Dazu bedarf es zum einen einer viel intensiveren Zusammenarbeit zwischen dem Bund, den Ländern und den kommunalen Spitzenverbänden, die von dem Geist einer gesamtstaatlichen Verantwortungsgemeinschaft für die kulturelle Vielfalt im Sinne der gleichnamigen UNESCO-Konvention getragen wird. Hierzu gehört eine viel aktivere Rolle der Kulturministerkonferenz, die bei ihrer Gründung als Tiger gestartet und leider derzeit als Bettvorleger gelandet ist. Zum anderen bedarf es eines klaren Signals des Bundes, dass Kulturpolitik eine Querschnittsaufgabe mit den entsprechenden Kompetenzzuweisungen ist. Strukturell könnte sich das als Kulturministerium im Bundeskanzleramt widerspiegeln, um einerseits den Bedenken der Länder gegen ein Bundeskulturministerium entgegenzukommen und andererseits das Kulturressort endlich mit einem vollumfänglichen Kabinettsrang auszustatten. Damit wären die formalen Voraussetzungen geschaffen, eigene Gesetzesvorlagen in das Kabinett einzubringen. Der Anspruch, Kultur als Querschnittsaufgabe anzuerkennen, ließe sich nur mit dem Recht einer Kulturverträglichkeitsprüfung aller relevanten Kabinettsvorlagen vor deren Einbringung in das Kabinett verwirklichen. Da die für das Kulturleben relevanten Themen auf etliche Bundesministerien verteilt sind, bestünde hier die Chance einer Bündelung und Stärkung der Querschnittsaufgabe Kultur.  

 

Es ist höchste Zeit, die Prioritäten im politischen Handeln für die Kultur neu zu setzen! Die musikalische Bildung und kulturelle Teilhabe müssen für alle gesichert sein, selbständige Musikerinnen und Musiker müssen bessere Zugänge zu den Sozialsystemen erhalten, freie Ensembles nachhaltiger gefördert werden.

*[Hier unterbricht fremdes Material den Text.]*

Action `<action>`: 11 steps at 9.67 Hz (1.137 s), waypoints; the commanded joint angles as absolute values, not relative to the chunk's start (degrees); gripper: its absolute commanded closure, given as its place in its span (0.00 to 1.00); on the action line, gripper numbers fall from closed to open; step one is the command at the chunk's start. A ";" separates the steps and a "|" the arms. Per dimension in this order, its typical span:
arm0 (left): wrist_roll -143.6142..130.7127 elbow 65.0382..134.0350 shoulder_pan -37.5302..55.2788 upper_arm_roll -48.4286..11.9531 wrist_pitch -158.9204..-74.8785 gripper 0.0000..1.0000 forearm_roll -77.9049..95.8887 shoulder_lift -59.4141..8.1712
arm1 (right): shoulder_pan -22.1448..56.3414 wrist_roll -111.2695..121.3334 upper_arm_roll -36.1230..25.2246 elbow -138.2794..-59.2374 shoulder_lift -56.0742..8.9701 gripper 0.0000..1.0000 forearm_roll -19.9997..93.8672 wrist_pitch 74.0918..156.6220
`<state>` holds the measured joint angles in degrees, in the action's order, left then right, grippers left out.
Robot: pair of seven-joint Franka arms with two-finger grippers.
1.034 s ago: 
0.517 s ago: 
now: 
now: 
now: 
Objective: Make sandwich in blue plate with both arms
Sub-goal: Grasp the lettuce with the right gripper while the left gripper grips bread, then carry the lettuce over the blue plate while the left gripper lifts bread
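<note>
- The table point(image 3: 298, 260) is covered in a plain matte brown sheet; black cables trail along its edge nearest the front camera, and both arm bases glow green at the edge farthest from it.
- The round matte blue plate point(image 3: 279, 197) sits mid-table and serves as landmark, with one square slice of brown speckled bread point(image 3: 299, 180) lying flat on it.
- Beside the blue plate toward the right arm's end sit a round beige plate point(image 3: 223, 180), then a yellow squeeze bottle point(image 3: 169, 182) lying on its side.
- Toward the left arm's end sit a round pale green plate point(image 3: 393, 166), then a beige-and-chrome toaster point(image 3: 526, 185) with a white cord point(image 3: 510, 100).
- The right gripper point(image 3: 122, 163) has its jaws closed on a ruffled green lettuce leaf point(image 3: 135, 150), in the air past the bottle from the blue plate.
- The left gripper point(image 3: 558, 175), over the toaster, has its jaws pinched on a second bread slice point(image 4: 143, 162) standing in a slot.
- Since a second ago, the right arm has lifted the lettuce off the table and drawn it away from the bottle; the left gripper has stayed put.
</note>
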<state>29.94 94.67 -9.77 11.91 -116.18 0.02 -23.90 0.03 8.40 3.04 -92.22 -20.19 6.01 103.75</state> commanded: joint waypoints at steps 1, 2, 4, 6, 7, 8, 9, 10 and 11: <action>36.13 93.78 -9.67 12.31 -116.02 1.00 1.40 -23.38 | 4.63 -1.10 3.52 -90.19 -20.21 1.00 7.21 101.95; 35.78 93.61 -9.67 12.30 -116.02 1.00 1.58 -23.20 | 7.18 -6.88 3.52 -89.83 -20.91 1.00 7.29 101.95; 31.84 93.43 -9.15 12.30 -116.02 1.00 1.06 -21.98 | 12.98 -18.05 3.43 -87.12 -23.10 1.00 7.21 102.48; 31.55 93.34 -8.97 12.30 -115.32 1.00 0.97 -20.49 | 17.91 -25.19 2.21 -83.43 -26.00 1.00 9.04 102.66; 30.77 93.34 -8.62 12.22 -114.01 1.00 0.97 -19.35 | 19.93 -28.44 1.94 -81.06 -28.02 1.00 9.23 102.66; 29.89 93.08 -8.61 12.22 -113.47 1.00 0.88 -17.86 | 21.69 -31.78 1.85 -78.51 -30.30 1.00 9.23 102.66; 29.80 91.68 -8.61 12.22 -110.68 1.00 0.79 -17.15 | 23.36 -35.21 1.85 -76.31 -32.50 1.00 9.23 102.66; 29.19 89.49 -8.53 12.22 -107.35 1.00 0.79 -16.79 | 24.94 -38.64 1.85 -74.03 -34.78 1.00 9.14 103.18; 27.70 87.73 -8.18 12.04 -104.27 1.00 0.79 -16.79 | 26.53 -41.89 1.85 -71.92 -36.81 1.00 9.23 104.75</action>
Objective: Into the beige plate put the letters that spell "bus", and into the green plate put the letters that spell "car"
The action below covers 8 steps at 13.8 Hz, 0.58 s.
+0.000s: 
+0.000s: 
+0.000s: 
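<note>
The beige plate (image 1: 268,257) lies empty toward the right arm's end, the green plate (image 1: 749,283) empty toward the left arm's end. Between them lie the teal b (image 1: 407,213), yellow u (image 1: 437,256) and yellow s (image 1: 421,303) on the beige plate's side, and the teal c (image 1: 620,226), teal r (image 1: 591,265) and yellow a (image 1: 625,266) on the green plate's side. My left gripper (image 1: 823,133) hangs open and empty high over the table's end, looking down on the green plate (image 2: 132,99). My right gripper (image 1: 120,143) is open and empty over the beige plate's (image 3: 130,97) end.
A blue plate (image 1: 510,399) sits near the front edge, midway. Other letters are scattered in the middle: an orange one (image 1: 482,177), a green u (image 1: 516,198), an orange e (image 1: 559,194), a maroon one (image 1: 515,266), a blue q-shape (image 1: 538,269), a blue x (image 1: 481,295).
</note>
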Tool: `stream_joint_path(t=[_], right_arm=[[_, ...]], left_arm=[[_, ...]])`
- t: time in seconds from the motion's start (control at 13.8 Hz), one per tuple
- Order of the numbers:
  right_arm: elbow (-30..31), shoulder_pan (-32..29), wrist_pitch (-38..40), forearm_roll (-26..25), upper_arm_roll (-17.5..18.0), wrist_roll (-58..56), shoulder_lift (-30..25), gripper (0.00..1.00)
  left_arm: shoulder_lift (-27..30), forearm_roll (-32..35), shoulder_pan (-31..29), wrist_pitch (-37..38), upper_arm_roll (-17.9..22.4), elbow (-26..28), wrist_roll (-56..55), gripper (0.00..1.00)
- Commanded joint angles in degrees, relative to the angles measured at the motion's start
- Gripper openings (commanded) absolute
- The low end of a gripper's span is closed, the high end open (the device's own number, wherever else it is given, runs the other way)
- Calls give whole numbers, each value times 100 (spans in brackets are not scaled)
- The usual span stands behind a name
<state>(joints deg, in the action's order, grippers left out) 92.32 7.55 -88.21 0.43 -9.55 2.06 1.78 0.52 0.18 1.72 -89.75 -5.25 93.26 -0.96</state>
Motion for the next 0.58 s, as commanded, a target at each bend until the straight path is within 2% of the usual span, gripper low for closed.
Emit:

Denn nur so kann die kulturelle Vielfalt bewahrt werden. Dazu bedarf es nicht nur der Worte, sondern der Taten: durch eine Selbstverpflichtung der Kommunen und Länder und eine stabile Finanzierung des Kulturlebens. Denn: Kultur bestimmt unser Zusammenleben. 

 

Dieser Text ist zuerst erschienen in Politik & Kultur 12/2021-01/2022.

Christian Höppner
Christian Höppner ist Generalsekretär des Deutschen Musikrates und Präsident des Deutschen Kulturrates a. D. Er unterrichtet Violoncello an der Universität der Künste Berlin.